At Pusher, we have a product analytics system which looks like this:
As soon as we noticed that our product analytics were stale, we checked our CloudWatch metrics, and noticed that the “lag” metric for the MySQL replica was increasing indefinitely:
We initially guessed that the replica was 9 days out-of-date because replication had stopped 9 days ago. But that wasn’t the case: the lag had been increasing for 14 days, and replication was still running. The problem was that the replication could not keep up with the changes on the master.
But why? How can we investigate it? How can we fix it? Before we can start to answer those questions, we need to understand the key concepts that make up the internals of MySQL replication1. And before we go into replication, we need to understand the MySQL binlog.
The binlog
MySQL uses a binlog to implement point-in-time recovery. Let’s say you take periodic backups of your database at points in time. RDS snapshots are an example of this. If the last backup was taken at 12:00, and the database was accidentally deleted at 12:27, how do you restore the updates that happened between 12:00 and 12:27?
This is where the binlog2 comes in.
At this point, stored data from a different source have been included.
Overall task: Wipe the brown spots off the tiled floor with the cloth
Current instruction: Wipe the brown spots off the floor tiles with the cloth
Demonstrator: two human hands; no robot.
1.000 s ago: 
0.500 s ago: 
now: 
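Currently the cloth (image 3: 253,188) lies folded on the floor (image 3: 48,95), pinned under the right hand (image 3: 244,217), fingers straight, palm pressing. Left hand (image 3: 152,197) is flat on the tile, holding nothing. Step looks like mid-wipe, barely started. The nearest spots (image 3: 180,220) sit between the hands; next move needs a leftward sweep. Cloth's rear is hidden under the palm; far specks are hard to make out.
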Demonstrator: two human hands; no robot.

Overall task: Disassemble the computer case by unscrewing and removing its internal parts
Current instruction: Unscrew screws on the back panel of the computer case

The binlog is a series of files
in the data
directory
containing all committed updates to the database in chronological order.
When a MySQL thread is processing a transaction, it will buffer all
write operations until it receives a COMMIT
, then it will write the
updates to the binlog before applying them to the database itself.
When performing a point-in-time restore, the database is first loaded from a snapshot, then all updates in the binlog are applied up to the time that the database state was deleted.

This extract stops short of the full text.